#### [WHAT IS REQUIRED]
Beginning with the line that contains "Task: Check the" and ending with the line that contains "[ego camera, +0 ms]", reproduce the lines of the entries below exactly, omitting pictures.
-- MATERIAL FOR THE TASK follows --
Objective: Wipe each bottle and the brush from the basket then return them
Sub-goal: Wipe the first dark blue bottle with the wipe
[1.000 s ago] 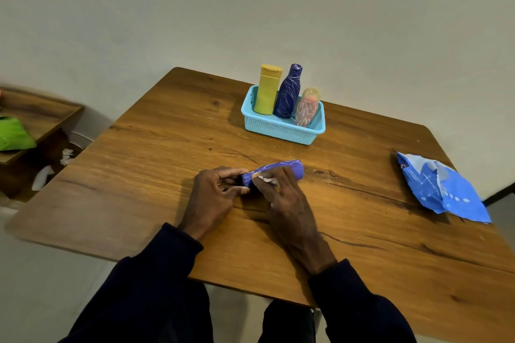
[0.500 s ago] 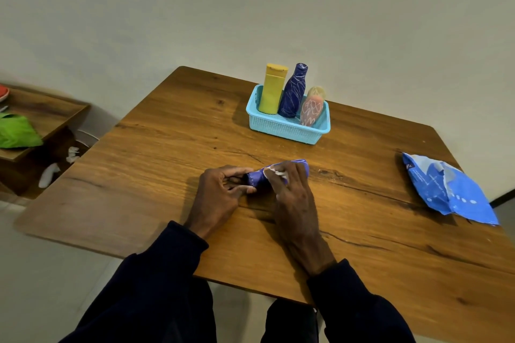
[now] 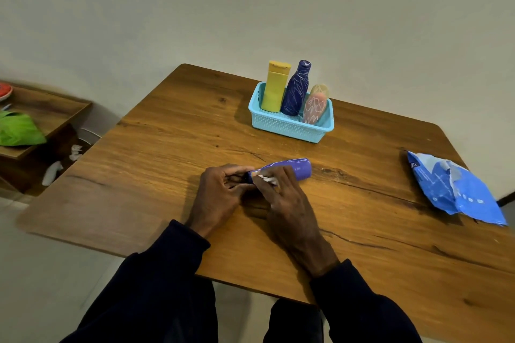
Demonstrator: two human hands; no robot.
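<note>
A purple bottle [image 3: 292, 169] lies on its side on the wooden table [image 3: 167, 175]. My left hand [image 3: 220, 195] grips its dark cap end. My right hand [image 3: 284, 203] presses a white wipe [image 3: 267, 177] against the bottle's body near the cap. Behind them stands a light blue basket [image 3: 287, 127] holding a yellow bottle [image 3: 276, 86], a dark blue patterned bottle [image 3: 296, 89] and a pink patterned item [image 3: 315, 104] leaning at its right end.
A blue wipes pack [image 3: 454, 189] lies crumpled near the table's right edge. A low wooden shelf [image 3: 41, 114] with a green cloth [image 3: 16, 131] stands to the left, beyond the table's edge. White scraps [image 3: 53, 172] lie on the floor there.
My right hand with the wipe has slid along the bottle, out toward the base and back toward the cap. The left hand keeps its hold. The camera has shifted slightly.
</note>
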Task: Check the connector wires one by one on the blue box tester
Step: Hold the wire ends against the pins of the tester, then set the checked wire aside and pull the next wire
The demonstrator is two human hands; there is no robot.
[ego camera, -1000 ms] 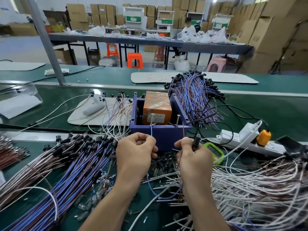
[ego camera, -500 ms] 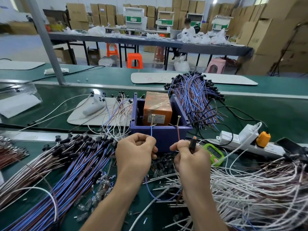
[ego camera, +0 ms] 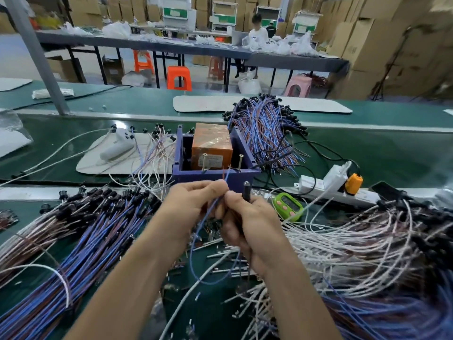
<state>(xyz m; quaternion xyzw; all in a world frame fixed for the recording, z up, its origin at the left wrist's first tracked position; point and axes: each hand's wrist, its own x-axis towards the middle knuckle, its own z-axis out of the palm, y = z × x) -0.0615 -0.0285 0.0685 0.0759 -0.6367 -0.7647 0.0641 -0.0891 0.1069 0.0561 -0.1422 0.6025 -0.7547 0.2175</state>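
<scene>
Green bench matting (ego camera: 367,153) carries the whole job, and near its middle stands the blue box tester (ego camera: 213,177), an open-topped box with an orange block (ego camera: 212,147) inside and two upright metal posts (ego camera: 204,163) at its front rim. Just in front of the tester both hands meet. The left hand (ego camera: 193,209) pinches the connector wire (ego camera: 213,207) between thumb and fingertips. The right hand (ego camera: 247,224) curls round the same wire's black connector (ego camera: 246,191), whose tip pokes up above the knuckles. The wire's two thin ends rise from the pinch across the tester's front wall, short of the posts, and its slack hangs in a loop below the hands. To do this step well, the leads probably want spreading so that each meets its own post at once, held steady and kept off each other. Left of the tester lies a thick bundle of blue and brown wires (ego camera: 85,241), and behind it to the right lies a second bundle (ego camera: 264,128). Right of it are a green timer (ego camera: 288,204), a white power strip (ego camera: 326,186) and a heap of white wires (ego camera: 355,241). Whether the wire ends touch the tester cannot be told. The block's label is too small to read, no indicator shows, and most fingertips hide behind the knuckles.
</scene>
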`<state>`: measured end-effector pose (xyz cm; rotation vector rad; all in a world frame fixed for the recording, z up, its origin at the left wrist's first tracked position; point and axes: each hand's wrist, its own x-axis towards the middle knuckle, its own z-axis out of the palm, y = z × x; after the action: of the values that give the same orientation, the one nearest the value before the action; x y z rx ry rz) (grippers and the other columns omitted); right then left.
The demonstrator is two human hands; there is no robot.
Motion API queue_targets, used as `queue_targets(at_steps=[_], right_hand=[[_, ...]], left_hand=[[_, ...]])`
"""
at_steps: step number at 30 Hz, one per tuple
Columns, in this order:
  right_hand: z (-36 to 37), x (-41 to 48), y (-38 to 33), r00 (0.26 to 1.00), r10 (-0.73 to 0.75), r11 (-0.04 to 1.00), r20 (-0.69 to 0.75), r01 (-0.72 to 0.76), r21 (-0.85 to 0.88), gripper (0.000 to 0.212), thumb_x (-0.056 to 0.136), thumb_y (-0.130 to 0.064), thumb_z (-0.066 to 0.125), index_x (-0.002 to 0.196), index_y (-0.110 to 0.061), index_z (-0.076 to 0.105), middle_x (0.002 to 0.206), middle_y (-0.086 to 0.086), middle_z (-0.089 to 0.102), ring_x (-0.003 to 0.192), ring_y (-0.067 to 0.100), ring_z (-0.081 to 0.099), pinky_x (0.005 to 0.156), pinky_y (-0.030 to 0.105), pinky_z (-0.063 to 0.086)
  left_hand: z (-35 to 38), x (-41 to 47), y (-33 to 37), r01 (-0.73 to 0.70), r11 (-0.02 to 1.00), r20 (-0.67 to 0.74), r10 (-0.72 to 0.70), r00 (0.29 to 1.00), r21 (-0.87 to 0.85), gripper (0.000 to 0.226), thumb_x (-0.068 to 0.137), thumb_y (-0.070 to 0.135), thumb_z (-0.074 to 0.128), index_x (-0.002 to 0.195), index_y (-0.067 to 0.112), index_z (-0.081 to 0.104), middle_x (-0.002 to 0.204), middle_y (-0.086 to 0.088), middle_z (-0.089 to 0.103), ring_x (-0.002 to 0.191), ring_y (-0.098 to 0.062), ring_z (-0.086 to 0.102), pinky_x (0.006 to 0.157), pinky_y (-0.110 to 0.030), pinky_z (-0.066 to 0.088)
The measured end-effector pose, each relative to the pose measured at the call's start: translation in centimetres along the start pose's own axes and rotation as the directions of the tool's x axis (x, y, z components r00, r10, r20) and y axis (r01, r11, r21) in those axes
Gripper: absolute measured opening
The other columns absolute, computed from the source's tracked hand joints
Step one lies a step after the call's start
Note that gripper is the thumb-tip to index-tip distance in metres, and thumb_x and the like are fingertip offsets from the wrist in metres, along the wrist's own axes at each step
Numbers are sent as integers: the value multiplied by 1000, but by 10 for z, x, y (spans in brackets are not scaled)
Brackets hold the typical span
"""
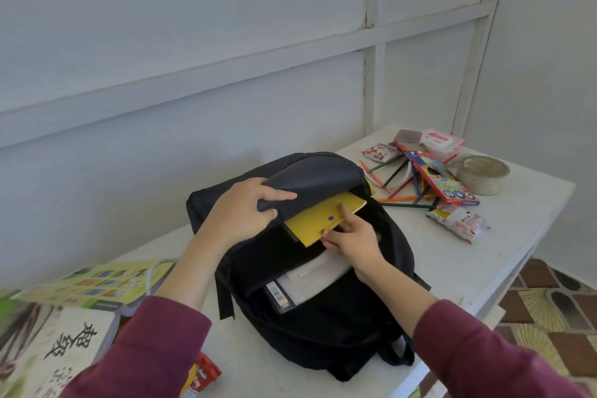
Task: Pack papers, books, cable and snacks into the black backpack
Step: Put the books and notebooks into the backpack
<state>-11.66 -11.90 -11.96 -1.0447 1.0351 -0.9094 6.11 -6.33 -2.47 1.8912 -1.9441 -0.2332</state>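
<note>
The black backpack is laid open on the white desk. Its flap is gripped and held up by the left hand, fingers curled round the edge. A yellow book (half under the flap) is pinched at its lower edge by the right hand, index finger laid on the cover. White papers are seen inside the backpack. Two snack packets are left among coloured pencils at the right; a white cable is draped over books at the left.
</note>
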Motion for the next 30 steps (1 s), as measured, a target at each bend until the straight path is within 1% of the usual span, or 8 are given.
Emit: queue_targets(at_steps=[3, 6, 9, 11, 13, 16, 21, 30], right_hand=[[14, 4, -6, 1000, -13, 957, -21, 6, -290, 73, 92, -13, 58, 150, -21, 15, 108, 5, 64, 53, 7, 61, 49, 19, 53], [21, -7, -4, 973, -229, 669, -31, 134, -731, 60, 95, -32, 50, 148, -20, 23, 104, 2, 64, 81, 8, 59, 64, 19, 48], [20, -27, 15, 863, -480, 299, 159, 331, -895, 61, 95, -38, 44, 148, -22, 19, 147, 3, 33, 130, 18, 35, 100, 28, 37], [18, -30, 25, 867, -375, 120, 328, 396, -910, 65, 98, -43, 31, 150, -21, -1, 158, 3, -1, 145, 23, 0, 115, 38, 6], [16, -23, 36, 891, -248, 24, 381, 398, -917, 65, 94, -52, 8, 145, -23, -17, 156, 5, -18, 138, 22, -24, 109, 42, -14], [14, -8, 40, 893, -230, 7, 387, 399, -917, 68, 79, -56, -11, 139, -27, -25, 155, 4, -21, 133, 20, -29, 106, 42, -19], [13, 11, 30, 897, -209, 72, 389, 411, -909, 61, 100, -44, 20, 147, -26, -15, 155, 2, -21, 142, 21, -18, 108, 36, -16], [18, 19, 27, 906, -180, 34, 383, 395, -918, 63, 99, -46, 20, 147, -26, -14, 156, 3, -19, 143, 24, -17, 113, 45, -12]], left_hand=[[0, 1, -1, 20, 999, 12, -20, 1000, -28, 42, 89, 11, 58, 113, 45, 60, 134, 6, 48, 121, -18, 46, 91, -23, 35], [-2, 1, -4, 37, 999, 22, -36, 999, -29, 43, 89, 12, 58, 115, 46, 59, 135, 6, 47, 123, -18, 44, 93, -24, 34], [-3, 1, -5, 35, 998, 23, -34, 999, -53, 43, 89, 12, 59, 114, 47, 59, 135, 7, 46, 124, -16, 43, 94, -23, 32], [-3, 2, -6, 33, 998, 19, -32, 999, -61, 44, 89, 13, 59, 112, 50, 59, 138, 6, 45, 127, -17, 41, 99, -26, 33], [-5, 2, -6, 35, 997, 13, -34, 999, -65, 44, 88, 13, 60, 111, 51, 59, 139, 7, 44, 128, -16, 41, 98, -26, 33], [-6, 2, -4, 19, 998, 6, -18, 1000, -57, 44, 88, 12, 60, 112, 49, 60, 136, 9, 46, 125, -14, 43, 93, -21, 32], [-6, 3, -5, 45, 999, 19, -45, 999, -13, 44, 89, 15, 59, 113, 51, 58, 144, 7, 40, 131, -17, 38, 104, -32, 32], [-1, 5, -13, 41, 998, 22, -40, 999, -42, 46, 88, 17, 61, 109, 57, 57, 137, 11, 46, 126, -13, 43, 104, -37, 38]])
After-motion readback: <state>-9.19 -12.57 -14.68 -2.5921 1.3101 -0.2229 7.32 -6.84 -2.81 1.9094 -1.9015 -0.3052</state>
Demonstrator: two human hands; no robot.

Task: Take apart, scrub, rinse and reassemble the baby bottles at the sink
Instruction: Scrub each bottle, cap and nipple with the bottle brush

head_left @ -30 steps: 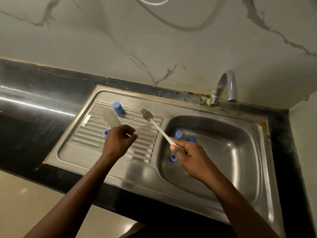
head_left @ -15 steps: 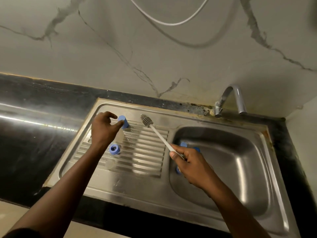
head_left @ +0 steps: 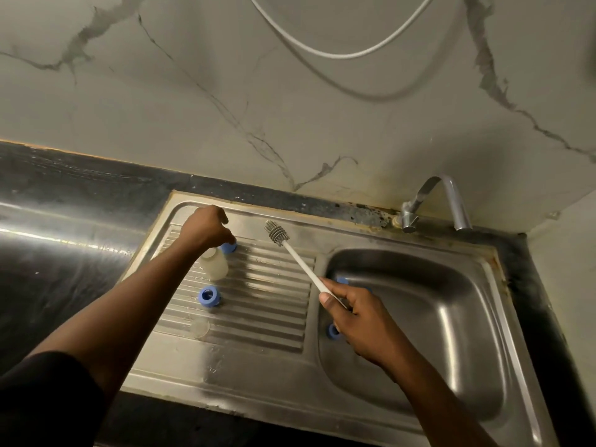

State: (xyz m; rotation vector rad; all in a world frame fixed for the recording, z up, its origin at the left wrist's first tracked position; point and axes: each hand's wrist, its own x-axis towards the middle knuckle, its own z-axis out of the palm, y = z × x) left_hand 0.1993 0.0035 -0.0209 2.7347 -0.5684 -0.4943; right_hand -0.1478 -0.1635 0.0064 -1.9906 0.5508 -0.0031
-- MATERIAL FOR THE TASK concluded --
#### [THE ANSWER]
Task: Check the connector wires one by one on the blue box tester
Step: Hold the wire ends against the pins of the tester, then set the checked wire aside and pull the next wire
The demonstrator is two human hands; there is no robot.
[ego camera, -1000 ms] 
[ego camera, -500 ms] 
[ego camera, +0 ms] 

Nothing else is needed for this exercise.